---- Raw data
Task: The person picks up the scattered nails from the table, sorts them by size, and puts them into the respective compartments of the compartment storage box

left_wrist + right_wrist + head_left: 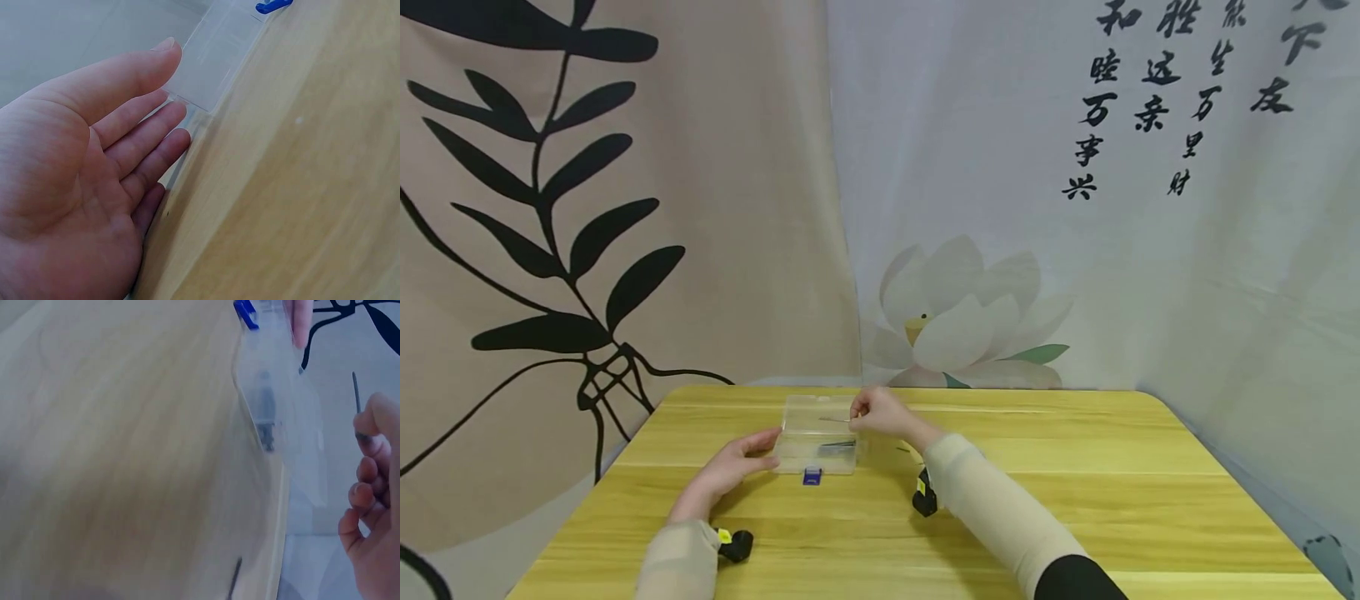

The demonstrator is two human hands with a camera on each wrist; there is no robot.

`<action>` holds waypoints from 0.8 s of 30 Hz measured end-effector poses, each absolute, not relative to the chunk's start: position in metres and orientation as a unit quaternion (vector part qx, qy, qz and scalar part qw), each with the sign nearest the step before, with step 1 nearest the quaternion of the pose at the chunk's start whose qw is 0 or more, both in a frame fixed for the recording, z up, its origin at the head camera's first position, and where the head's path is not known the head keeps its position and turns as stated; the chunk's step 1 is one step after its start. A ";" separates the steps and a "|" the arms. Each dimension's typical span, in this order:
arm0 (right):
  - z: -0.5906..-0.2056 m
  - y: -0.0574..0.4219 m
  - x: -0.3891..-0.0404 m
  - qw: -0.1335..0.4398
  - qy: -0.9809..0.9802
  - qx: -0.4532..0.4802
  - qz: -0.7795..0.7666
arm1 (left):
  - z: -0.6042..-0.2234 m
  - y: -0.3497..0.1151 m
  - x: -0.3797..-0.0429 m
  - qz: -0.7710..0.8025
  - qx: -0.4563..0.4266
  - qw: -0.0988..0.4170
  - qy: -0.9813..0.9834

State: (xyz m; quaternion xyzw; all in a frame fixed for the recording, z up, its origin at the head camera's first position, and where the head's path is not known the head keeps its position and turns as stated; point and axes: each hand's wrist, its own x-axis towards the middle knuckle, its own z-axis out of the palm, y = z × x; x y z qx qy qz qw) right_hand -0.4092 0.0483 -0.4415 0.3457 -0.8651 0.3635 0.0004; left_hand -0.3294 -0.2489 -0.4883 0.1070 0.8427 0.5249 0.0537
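A clear plastic box (790, 460) lies on the table with its lid (808, 408) swung back and a blue latch (812, 477) at its front. Several thin dark nails (837, 446) lie inside, toward the right. Above the lid's right side, my right hand (880, 412) pinches one long nail (357, 394) between thumb and forefinger. Its point faces left in the head view. At the box's left edge is my left hand (741, 461), fingers extended and thumb (165, 59) apart from them, fingertips right at the plastic.
Another thin nail (235, 578) lies on the wooden table (1075, 500), right of the box. Black wrist cameras (925, 496) are worn on both arms. Behind the table's far edge hangs a printed cloth (760, 208) with dark leaves, a flower and writing.
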 end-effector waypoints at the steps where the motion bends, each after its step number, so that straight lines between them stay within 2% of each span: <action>1: -0.442 0.045 -0.408 0.002 -0.868 0.343 0.359 | -0.488 -0.249 -0.329 0.524 0.108 0.054 0.843; 6: -0.447 0.033 -0.406 0.021 -0.879 0.341 0.333 | -0.488 -0.249 -0.328 0.526 0.102 0.055 0.842; 24: -0.457 0.011 -0.399 -0.005 -0.899 0.334 0.285 | -0.488 -0.250 -0.330 0.535 0.107 0.055 0.837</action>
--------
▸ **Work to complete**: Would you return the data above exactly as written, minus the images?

▸ **Task result**:
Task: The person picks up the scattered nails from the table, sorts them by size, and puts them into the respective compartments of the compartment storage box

left_wrist + right_wrist + head_left: 

The demonstrator is two human hands with a camera on each wrist; there is no robot.

`<action>` holds waypoints from 0.8 s of 30 Hz measured end-effector poses, each absolute, not relative to the chunk's start: position in metres and orientation as a unit quaternion (vector part qx, qy, qz and scalar part qw), each with the sign nearest the step before, with step 1 nearest the quaternion of the pose at the chunk's start whose qw is 0 or more, both in a frame fixed for the recording, z up, its origin at the head camera's first position, and where the head's path is not known the head keeps its position and turns as stated; the chunk's step 1 is one step after its start. A ";" separates the steps and a "|" the arms. Each dimension's typical span, in this order:
arm0 (right):
  - z: -0.5906..-0.2056 m
  - y: -0.0574..0.4219 m
  - x: -0.3891..-0.0404 m
  - qw: -0.1335..0.4398
  - qy: -0.9809..0.9802
  - qx: -0.4532..0.4802
  - qz: -0.7795..0.7666
arm1 (left):
  - z: -0.6042..-0.2234 m
  - y: -0.3497..0.1151 m
  - x: -0.3797..-0.0429 m
  - qz: -0.7710..0.8025
  - qx: -0.4563..0.4266
  - qw: -0.0988..0.4170
  - qy: -0.9813..0.9834

State: (xyz m; quaternion xyzw; all in a frame fixed for the recording, z up, its origin at the head camera's first position, and where the head's path is not known the head keeps its position and turns as stated; point and axes: each hand's wrist, its own x-axis towards the middle knuckle, its own z-axis out of the palm, y = z × x; x y z qx qy qz qw) right_hand -0.4092 0.0483 -0.4415 0.3457 -0.8651 0.3635 0.0004; left_hand -0.3294 -0.2489 -0.4883 0.1070 0.8427 0.5249 0.0537
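A clear plastic box (790, 460) lies on the table with its lid (808, 408) swung back and a blue latch (812, 477) at its front. Several thin dark nails (837, 446) lie inside, toward the right. Above the lid's right side, my right hand (880, 412) pinches one long nail (357, 394) between thumb and forefinger. Its point faces left in the head view. At the box's left edge is my left hand (741, 461), fingers extended and thumb (165, 59) apart from them, fingertips right at the plastic.
Another thin nail (235, 578) lies on the wooden table (1075, 500), right of the box. Black wrist cameras (925, 496) are worn on both arms. Behind the table's far edge hangs a printed cloth (760, 208) with dark leaves, a flower and writing.
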 end-effector waypoints at the steps where the motion bends, each after its step number, so that straight lines between them stay within 2% of each span: <action>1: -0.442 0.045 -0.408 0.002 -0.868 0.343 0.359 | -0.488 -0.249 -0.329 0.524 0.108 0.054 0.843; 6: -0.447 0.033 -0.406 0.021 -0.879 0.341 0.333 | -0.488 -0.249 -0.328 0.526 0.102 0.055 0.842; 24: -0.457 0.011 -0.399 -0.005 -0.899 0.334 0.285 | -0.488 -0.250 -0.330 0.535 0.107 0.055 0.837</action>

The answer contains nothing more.